**Exercise brief**
Transcribe this listing exactly; omit the pictures.

────────────────────────────────────────

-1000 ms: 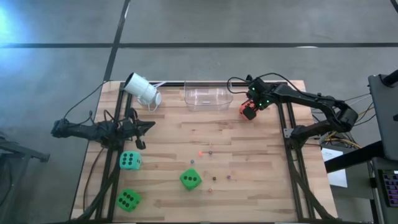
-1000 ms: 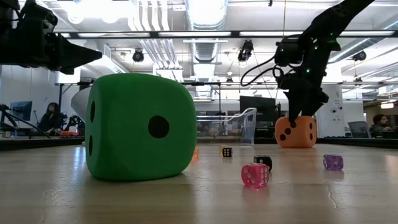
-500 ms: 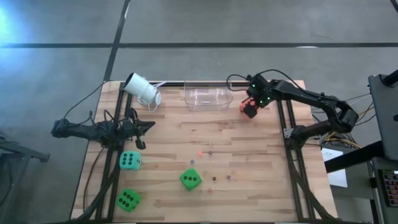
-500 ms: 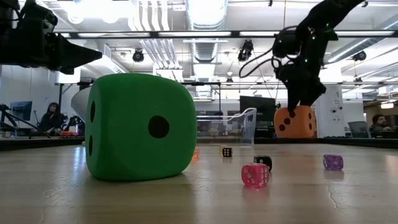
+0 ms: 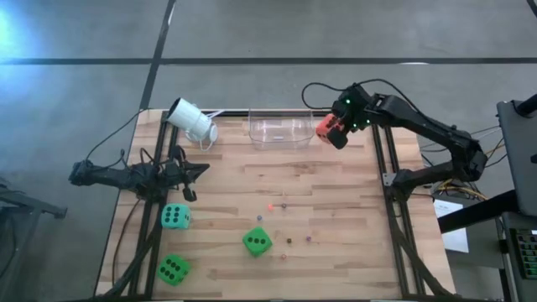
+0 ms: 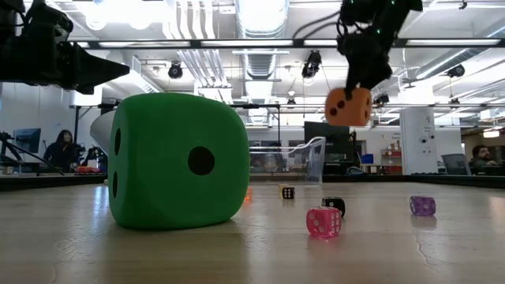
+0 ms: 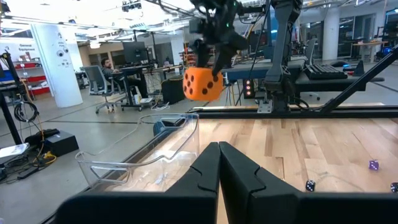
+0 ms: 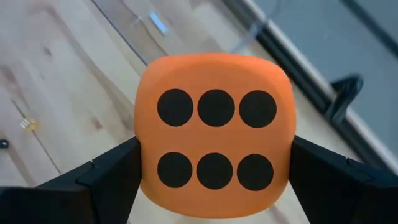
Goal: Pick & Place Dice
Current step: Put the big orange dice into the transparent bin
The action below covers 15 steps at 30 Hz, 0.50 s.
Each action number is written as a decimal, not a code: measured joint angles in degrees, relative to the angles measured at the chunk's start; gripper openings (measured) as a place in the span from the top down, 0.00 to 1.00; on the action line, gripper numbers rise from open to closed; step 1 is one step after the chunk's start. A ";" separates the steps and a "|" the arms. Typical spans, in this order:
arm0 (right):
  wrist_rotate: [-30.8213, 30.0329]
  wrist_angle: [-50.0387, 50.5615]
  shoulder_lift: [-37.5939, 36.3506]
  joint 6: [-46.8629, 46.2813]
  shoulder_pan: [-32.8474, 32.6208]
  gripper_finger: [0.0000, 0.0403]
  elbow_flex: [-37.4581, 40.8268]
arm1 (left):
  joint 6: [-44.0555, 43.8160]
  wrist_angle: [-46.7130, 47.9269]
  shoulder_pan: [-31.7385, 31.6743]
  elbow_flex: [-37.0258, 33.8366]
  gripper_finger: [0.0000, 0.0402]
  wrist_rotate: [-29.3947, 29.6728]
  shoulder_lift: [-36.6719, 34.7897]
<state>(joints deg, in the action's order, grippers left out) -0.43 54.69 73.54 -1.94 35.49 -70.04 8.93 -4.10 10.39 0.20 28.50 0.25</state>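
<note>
The orange-red die [image 5: 325, 127] hangs in the air beside the right end of the clear tub [image 5: 281, 132], with my right gripper [image 5: 334, 132] shut on it; its six-pip face [image 8: 214, 127] looks back at the wrist. Two green dice [image 5: 257, 242] [image 5: 174, 269] and a teal die [image 5: 175, 216] rest on the wooden table [image 5: 352, 252]. Several tiny dice [image 5: 285, 226] lie scattered mid-table. My left gripper [image 5: 201, 170] is shut, level above the table's left side, touching nothing. My right gripper pinches the orange-red die by two opposite side faces [image 8: 142, 168], one finger [image 8: 112, 174] on each side. The fingers come from above, slanting down. The die is lifted clear of the table [image 6: 348, 106], hanging below the fingers and slightly tilted.
A white cup [image 5: 193, 120] lies on its side at the far left corner. The clear tub stands at the far edge, middle. Tiny dice [image 6: 324, 222] [image 6: 422, 205] lie toward the near side. People sit in the room behind the table.
My right gripper has risen with the orange-red die, lifting it off the table and well clear of it. It has also drifted toward the far edge and a little left, toward the clear tub's right end. Its grip stayed the same.
</note>
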 joint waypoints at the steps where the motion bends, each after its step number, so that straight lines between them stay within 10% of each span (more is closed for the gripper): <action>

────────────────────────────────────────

**Answer to the problem**
-1000 ms: 
-1000 ms: 
-500 ms: 
-500 ms: 
+0 ms: 
+0 ms: 
+0 ms: 
+0 ms: 
Goal: Pick & Place Dice
Current step: Put the big orange dice into the transparent bin
The action below covers 15 steps at 30 Hz, 0.50 s.
Each action number is written as a decimal, not a code: measured joint angles in degrees, relative to the angles measured at the chunk's start; gripper openings (measured) as a place in the span from the top down, 0.00 to 1.00; on the action line, gripper numbers rise from open to closed; step 1 is one step after the chunk's start. A ";" separates the steps and a "|" the arms. Typical spans, in this order:
arm0 (right):
  wrist_rotate: [-30.8213, 30.0329]
  wrist_angle: [-50.0387, 50.5615]
  shoulder_lift: [-37.5939, 36.3506]
  joint 6: [-46.8629, 46.2813]
  shoulder_pan: [-32.8474, 32.6208]
  gripper_finger: [0.0000, 0.0403]
  elbow_flex: [-37.4581, 40.8268]
arm1 (left):
  joint 6: [-44.0555, 43.8160]
  wrist_angle: [-46.7130, 47.9269]
  shoulder_pan: [-31.7385, 31.6743]
  elbow_flex: [-37.0258, 33.8366]
  gripper_finger: [0.0000, 0.0402]
  wrist_rotate: [-29.3947, 29.6728]
  shoulder_lift: [-36.6719, 34.7897]
<state>(joints deg, in the action's order, grippers left out) -0.43 54.69 73.54 -1.94 35.49 -70.04 8.93 -4.10 10.39 0.20 28.50 0.25</state>
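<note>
The orange-red die [image 5: 325, 127] hangs in the air beside the right end of the clear tub [image 5: 281, 132], with my right gripper [image 5: 334, 132] shut on it; its six-pip face [image 8: 214, 127] looks back at the wrist. Two green dice [image 5: 257, 242] [image 5: 174, 269] and a teal die [image 5: 175, 216] rest on the wooden table [image 5: 352, 252]. Several tiny dice [image 5: 285, 226] lie scattered mid-table. My left gripper [image 5: 201, 170] is shut, level above the table's left side, touching nothing. My right gripper pinches the orange-red die by two opposite side faces [image 8: 142, 168], one finger [image 8: 112, 174] on each side. The fingers come from above, slanting down. The die is lifted clear of the table [image 6: 348, 106], hanging below the fingers and slightly tilted.
A white cup [image 5: 193, 120] lies on its side at the far left corner. The clear tub stands at the far edge, middle. Tiny dice [image 6: 324, 222] [image 6: 422, 205] lie toward the near side. People sit in the room behind the table.
My right gripper has risen with the orange-red die, lifting it off the table and well clear of it. It has also drifted toward the far edge and a little left, toward the clear tub's right end. Its grip stayed the same.
</note>
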 joint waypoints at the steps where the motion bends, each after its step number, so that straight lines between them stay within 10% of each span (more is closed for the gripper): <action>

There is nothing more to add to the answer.